▶ Exercise description: Find all lines in the records that include the word "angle", and copy them out.

▶ Material provided:
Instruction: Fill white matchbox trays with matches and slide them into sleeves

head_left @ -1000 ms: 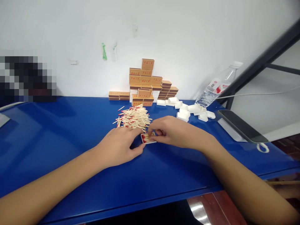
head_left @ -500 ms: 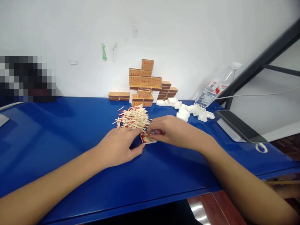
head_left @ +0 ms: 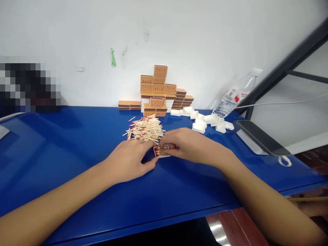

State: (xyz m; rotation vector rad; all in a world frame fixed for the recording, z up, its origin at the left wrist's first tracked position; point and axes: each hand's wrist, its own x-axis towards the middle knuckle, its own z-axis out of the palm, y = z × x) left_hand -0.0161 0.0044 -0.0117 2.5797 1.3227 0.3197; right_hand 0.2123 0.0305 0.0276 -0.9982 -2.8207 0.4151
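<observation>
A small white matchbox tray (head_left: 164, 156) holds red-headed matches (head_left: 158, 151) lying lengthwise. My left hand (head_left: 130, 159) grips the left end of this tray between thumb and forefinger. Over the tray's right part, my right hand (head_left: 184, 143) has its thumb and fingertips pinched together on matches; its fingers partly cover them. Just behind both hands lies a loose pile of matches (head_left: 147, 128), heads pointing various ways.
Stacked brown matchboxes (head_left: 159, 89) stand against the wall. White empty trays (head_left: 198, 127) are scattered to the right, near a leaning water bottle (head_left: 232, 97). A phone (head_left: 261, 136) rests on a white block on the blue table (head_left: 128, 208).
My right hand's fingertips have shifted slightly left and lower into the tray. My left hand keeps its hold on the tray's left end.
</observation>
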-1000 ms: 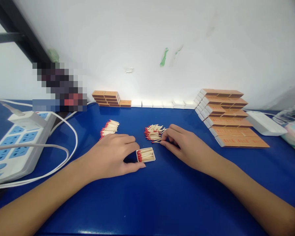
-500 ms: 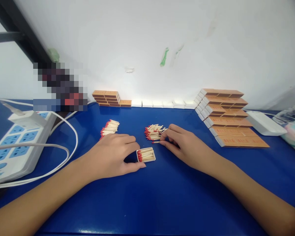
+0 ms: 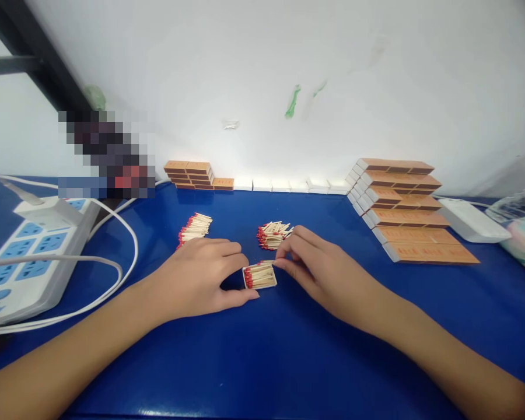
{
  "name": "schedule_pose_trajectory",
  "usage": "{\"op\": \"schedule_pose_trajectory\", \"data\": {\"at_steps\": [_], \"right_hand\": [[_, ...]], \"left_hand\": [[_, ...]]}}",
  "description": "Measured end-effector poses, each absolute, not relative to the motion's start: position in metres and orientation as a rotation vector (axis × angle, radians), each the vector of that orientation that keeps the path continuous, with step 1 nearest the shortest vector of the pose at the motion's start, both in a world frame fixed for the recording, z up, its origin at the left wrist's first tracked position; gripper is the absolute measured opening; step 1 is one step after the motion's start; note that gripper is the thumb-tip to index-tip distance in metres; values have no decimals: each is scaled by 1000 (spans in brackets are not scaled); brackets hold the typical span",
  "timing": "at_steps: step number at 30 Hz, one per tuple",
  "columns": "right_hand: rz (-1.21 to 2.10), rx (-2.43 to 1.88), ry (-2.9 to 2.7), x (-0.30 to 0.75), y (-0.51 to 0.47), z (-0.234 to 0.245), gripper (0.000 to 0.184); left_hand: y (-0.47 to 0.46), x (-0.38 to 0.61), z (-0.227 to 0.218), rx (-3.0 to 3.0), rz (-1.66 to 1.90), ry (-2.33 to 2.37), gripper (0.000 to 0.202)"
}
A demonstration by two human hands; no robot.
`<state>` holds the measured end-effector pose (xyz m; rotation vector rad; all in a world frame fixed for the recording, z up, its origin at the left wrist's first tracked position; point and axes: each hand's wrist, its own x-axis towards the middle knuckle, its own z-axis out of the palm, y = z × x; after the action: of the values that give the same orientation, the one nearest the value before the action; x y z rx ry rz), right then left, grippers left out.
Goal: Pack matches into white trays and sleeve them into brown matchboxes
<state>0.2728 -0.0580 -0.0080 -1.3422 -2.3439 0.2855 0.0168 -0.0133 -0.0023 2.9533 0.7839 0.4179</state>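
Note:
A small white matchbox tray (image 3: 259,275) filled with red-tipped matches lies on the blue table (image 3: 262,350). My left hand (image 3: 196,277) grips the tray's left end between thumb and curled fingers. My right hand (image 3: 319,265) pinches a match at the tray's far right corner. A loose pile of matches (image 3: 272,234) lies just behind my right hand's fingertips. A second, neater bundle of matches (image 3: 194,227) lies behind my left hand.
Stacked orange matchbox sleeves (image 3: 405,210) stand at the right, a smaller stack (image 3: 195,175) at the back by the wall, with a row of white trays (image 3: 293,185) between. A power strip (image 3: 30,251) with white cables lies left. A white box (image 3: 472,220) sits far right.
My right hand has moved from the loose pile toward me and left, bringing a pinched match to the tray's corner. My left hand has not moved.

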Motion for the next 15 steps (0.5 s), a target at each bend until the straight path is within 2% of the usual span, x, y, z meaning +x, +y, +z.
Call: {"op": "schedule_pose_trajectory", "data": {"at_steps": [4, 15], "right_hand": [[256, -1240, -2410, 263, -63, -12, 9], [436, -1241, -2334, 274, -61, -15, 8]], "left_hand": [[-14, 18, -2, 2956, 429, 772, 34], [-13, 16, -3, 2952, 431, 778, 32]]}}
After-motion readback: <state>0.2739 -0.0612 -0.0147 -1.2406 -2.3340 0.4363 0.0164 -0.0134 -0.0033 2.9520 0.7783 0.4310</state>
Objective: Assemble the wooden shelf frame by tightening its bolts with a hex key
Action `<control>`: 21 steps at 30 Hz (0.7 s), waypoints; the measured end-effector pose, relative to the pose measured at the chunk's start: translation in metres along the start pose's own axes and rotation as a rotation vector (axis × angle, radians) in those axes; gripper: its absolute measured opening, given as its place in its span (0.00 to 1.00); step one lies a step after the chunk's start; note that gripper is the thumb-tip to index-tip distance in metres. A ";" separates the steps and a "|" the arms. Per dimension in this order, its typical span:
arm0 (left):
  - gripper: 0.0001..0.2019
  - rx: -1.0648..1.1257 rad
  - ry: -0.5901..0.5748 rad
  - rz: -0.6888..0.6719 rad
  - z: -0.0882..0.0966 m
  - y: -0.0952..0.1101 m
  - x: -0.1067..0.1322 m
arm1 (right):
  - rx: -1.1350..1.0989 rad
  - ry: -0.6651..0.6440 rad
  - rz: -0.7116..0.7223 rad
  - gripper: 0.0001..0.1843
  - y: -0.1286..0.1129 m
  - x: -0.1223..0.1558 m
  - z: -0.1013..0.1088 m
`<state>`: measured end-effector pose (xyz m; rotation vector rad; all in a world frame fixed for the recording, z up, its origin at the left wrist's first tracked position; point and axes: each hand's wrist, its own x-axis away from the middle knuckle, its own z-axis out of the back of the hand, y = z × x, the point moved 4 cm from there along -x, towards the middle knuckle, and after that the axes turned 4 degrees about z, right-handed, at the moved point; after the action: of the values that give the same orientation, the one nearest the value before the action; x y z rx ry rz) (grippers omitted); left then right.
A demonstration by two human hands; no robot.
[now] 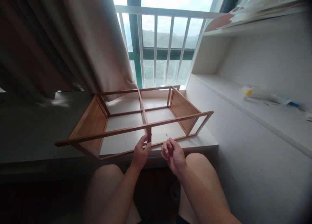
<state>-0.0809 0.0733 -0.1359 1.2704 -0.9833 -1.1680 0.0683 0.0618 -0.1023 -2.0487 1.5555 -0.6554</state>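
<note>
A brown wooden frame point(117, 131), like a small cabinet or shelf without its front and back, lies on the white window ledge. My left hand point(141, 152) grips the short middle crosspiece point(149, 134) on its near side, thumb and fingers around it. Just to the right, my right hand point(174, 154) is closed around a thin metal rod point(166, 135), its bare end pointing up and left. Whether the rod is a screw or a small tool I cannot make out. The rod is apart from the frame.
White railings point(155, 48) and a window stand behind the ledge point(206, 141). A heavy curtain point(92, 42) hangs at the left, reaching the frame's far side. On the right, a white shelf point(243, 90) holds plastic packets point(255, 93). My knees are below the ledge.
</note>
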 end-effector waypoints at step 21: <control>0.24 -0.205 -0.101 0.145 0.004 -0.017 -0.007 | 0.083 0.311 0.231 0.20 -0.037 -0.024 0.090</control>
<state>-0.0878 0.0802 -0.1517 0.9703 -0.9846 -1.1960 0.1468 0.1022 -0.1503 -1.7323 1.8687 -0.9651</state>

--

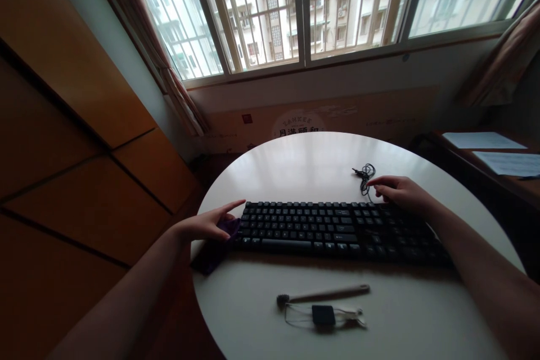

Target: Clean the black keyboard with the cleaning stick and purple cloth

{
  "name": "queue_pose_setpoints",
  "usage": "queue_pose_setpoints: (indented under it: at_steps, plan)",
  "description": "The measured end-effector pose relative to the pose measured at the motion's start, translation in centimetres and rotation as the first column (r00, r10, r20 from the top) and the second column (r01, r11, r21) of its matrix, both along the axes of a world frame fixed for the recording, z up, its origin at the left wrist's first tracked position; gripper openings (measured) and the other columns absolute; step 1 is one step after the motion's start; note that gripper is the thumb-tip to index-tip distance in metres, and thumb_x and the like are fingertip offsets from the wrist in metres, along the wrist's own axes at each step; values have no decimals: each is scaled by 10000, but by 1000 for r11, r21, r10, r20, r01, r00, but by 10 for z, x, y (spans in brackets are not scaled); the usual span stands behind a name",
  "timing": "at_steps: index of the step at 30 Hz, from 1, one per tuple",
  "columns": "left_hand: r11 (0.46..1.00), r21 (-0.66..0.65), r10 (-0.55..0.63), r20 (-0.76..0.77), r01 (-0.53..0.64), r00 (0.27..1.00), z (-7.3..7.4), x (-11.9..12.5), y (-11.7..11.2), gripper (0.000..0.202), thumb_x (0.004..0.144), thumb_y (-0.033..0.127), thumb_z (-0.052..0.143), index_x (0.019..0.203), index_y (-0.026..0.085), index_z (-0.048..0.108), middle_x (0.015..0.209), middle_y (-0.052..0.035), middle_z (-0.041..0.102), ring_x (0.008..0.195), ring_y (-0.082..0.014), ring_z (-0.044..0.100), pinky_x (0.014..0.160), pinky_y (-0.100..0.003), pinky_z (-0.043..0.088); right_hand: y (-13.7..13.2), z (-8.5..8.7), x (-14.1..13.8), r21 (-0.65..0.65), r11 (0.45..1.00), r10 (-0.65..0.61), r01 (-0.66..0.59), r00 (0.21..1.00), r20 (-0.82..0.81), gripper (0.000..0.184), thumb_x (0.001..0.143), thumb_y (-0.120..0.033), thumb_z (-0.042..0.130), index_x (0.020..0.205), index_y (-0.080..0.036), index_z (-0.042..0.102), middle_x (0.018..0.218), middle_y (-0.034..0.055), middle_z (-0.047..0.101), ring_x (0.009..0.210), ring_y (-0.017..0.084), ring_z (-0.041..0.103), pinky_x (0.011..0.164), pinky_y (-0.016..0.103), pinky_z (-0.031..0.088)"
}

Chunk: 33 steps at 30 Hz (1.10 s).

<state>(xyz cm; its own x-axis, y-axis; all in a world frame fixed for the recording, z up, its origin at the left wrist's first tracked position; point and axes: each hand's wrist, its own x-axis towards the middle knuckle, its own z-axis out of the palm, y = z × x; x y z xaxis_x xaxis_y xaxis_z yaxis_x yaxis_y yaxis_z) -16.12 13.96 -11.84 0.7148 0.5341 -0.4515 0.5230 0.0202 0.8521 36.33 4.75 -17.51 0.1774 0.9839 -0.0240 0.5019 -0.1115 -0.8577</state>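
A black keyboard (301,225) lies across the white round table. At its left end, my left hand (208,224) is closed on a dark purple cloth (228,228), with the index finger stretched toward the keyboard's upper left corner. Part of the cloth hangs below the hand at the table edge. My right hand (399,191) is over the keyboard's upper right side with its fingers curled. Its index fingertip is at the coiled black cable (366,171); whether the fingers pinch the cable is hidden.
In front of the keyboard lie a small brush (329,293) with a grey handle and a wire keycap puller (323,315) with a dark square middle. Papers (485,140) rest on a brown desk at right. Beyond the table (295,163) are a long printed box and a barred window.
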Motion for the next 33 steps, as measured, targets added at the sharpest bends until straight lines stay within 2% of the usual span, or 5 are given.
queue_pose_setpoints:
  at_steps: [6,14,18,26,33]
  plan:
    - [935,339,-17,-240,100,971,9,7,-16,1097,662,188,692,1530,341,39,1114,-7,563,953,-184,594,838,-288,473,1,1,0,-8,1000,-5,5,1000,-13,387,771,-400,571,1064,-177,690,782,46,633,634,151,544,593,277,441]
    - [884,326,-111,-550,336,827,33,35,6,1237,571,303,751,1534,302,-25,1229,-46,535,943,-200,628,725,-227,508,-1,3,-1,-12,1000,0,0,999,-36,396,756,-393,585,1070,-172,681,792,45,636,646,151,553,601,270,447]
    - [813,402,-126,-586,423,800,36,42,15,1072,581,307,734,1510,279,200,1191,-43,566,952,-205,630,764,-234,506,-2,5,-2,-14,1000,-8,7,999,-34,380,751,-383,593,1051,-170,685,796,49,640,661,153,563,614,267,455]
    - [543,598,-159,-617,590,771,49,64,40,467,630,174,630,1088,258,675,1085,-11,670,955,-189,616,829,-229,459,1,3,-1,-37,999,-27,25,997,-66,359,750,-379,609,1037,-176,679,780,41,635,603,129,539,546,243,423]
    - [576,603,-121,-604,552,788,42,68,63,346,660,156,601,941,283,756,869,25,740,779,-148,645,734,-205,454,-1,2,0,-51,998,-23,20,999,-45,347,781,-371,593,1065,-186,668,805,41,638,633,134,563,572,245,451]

▶ Task output:
  "description": "Measured end-effector poses, each absolute, not relative to the motion's start: position in metres and orientation as a rotation vector (axis × angle, radians), each the vector of that orientation that keeps the path continuous, with step 1 nearest the shortest vector of the pose at the motion's start, both in a world frame fixed for the recording, z up, its origin at the left wrist's first tracked position; gripper is the absolute measured opening; step 1 is one step after the motion's start; note that gripper is the thumb-tip to index-tip distance in metres; values have no decimals: each is scaled by 1000 (spans in brackets are not scaled); brackets hold the typical span",
Action `<control>`: 21 steps at 30 Hz (0.7 s), waypoints; the measured end-effector pose, relative to the pose measured at the chunk's start: translation in metres along the start pose's own axes and rotation as a rotation vector (axis × angle, radians) in those axes; gripper: its absolute measured opening, given as its place in its span (0.00 to 1.00); step one lies a step after the chunk's start; note that gripper is the thumb-tip to index-tip distance in metres. A ";" separates the steps and a "|" the arms. Per dimension in this order, its typical span:

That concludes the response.